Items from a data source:
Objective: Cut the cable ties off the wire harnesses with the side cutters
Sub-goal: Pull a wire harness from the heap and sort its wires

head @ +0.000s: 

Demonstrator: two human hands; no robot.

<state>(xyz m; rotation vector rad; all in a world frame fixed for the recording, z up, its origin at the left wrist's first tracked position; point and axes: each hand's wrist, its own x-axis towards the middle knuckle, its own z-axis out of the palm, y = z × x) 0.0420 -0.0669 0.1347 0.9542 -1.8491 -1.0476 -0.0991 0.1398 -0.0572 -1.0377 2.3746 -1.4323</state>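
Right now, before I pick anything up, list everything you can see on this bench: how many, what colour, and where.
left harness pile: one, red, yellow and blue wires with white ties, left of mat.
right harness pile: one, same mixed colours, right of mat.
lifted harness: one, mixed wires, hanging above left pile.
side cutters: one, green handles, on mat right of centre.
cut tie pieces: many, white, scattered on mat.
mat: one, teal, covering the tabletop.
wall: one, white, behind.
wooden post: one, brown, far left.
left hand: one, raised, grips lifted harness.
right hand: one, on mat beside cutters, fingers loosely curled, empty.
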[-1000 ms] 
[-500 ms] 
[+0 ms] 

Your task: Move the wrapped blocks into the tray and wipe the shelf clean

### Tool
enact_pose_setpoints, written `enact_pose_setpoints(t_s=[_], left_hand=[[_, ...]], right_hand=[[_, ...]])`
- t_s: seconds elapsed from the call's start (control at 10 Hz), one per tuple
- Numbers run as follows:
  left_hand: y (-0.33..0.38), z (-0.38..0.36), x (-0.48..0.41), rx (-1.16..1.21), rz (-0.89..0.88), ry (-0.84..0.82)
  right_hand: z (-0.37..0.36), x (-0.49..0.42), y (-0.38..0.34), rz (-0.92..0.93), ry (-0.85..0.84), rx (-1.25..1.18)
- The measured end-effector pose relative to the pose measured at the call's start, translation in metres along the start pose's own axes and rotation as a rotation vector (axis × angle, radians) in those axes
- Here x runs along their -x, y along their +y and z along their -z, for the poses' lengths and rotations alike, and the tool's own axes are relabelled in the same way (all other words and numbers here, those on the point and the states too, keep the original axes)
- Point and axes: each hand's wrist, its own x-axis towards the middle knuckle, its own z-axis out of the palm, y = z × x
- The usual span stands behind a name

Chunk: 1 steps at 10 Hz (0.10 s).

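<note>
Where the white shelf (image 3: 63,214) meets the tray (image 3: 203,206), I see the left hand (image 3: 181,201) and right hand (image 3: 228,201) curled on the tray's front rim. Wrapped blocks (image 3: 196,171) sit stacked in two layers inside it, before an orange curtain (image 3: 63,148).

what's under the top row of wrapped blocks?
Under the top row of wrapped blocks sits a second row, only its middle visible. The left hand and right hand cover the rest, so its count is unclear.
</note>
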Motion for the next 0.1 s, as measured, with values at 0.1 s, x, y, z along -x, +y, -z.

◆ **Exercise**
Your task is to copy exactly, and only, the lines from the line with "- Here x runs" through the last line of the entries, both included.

◆ **Response to this exercise**
- Here x runs along their -x, y along their +y and z along their -z, for the poses' lengths and rotations alike, and the tool's own axes are relabelled in the same way (all other words and numbers here, those on the point and the states too, keep the original axes)
- Point and axes: each hand's wrist, its own x-axis towards the middle knuckle, its own z-axis out of the palm, y = z × x
- The usual span stands behind a name

Chunk: 1 steps at 10 Hz (0.10 s).

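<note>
Where the white shelf (image 3: 63,214) meets the tray (image 3: 203,206), I see the left hand (image 3: 181,201) and right hand (image 3: 228,201) curled on the tray's front rim. Wrapped blocks (image 3: 196,171) sit stacked in two layers inside it, before an orange curtain (image 3: 63,148).

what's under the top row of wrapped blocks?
Under the top row of wrapped blocks sits a second row, only its middle visible. The left hand and right hand cover the rest, so its count is unclear.
</note>
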Motion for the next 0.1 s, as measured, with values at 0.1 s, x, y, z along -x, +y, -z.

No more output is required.